* **Data provided**:
---+---

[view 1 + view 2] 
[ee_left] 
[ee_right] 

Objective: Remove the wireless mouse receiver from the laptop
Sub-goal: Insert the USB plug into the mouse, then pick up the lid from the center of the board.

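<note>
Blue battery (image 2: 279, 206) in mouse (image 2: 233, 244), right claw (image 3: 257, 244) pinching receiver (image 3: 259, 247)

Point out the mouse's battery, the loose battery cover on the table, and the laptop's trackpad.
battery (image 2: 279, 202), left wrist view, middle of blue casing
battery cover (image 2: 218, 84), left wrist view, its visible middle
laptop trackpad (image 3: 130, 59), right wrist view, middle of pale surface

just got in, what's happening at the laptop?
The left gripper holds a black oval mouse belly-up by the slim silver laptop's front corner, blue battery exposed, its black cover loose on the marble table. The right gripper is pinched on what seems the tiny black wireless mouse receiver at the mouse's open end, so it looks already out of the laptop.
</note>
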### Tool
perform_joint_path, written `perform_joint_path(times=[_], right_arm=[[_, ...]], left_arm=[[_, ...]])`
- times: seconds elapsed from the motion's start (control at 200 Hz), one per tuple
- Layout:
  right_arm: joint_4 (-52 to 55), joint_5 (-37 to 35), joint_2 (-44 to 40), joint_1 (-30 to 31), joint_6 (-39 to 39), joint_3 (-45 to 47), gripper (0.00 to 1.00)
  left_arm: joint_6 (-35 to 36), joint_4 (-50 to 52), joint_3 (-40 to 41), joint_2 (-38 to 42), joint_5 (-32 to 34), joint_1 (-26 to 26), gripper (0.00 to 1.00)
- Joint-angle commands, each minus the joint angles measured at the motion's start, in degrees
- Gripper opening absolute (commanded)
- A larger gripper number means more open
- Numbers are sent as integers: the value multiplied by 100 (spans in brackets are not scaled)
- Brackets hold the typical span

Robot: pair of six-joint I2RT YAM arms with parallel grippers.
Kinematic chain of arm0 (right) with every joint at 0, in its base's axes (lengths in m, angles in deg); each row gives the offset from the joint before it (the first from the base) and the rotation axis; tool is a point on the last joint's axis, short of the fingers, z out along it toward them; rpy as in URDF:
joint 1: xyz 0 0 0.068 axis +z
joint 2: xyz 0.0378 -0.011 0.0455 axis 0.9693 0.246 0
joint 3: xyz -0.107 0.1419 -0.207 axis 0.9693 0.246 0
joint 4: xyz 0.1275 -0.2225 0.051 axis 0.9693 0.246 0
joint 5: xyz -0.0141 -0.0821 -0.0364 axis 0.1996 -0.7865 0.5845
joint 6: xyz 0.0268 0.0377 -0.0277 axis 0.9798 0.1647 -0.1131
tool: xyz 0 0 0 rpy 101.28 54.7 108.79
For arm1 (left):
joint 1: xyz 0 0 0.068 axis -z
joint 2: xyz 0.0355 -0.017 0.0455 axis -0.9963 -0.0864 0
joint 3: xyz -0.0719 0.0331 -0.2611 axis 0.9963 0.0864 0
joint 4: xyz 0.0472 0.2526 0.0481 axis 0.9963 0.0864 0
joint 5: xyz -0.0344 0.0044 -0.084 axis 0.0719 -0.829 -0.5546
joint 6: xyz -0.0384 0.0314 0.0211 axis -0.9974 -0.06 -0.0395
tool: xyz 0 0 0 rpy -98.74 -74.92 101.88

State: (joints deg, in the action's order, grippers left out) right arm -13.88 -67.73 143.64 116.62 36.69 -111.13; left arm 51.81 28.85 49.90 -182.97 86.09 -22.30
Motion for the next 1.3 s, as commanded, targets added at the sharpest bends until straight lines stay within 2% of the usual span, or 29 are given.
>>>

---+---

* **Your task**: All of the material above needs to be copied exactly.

* **Completed exercise**:
[view 1 + view 2] 
[ee_left] 
[ee_right] 

Objective: Remove the wireless mouse receiver from the laptop
Sub-goal: Insert the USB plug into the mouse, then pick up the lid from the center of the board.

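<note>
Blue battery (image 2: 279, 206) in mouse (image 2: 233, 244), right claw (image 3: 257, 244) pinching receiver (image 3: 259, 247)

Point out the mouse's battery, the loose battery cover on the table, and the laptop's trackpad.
battery (image 2: 279, 202), left wrist view, middle of blue casing
battery cover (image 2: 218, 84), left wrist view, its visible middle
laptop trackpad (image 3: 130, 59), right wrist view, middle of pale surface

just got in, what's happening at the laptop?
The left gripper holds a black oval mouse belly-up by the slim silver laptop's front corner, blue battery exposed, its black cover loose on the marble table. The right gripper is pinched on what seems the tiny black wireless mouse receiver at the mouse's open end, so it looks already out of the laptop.
</note>
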### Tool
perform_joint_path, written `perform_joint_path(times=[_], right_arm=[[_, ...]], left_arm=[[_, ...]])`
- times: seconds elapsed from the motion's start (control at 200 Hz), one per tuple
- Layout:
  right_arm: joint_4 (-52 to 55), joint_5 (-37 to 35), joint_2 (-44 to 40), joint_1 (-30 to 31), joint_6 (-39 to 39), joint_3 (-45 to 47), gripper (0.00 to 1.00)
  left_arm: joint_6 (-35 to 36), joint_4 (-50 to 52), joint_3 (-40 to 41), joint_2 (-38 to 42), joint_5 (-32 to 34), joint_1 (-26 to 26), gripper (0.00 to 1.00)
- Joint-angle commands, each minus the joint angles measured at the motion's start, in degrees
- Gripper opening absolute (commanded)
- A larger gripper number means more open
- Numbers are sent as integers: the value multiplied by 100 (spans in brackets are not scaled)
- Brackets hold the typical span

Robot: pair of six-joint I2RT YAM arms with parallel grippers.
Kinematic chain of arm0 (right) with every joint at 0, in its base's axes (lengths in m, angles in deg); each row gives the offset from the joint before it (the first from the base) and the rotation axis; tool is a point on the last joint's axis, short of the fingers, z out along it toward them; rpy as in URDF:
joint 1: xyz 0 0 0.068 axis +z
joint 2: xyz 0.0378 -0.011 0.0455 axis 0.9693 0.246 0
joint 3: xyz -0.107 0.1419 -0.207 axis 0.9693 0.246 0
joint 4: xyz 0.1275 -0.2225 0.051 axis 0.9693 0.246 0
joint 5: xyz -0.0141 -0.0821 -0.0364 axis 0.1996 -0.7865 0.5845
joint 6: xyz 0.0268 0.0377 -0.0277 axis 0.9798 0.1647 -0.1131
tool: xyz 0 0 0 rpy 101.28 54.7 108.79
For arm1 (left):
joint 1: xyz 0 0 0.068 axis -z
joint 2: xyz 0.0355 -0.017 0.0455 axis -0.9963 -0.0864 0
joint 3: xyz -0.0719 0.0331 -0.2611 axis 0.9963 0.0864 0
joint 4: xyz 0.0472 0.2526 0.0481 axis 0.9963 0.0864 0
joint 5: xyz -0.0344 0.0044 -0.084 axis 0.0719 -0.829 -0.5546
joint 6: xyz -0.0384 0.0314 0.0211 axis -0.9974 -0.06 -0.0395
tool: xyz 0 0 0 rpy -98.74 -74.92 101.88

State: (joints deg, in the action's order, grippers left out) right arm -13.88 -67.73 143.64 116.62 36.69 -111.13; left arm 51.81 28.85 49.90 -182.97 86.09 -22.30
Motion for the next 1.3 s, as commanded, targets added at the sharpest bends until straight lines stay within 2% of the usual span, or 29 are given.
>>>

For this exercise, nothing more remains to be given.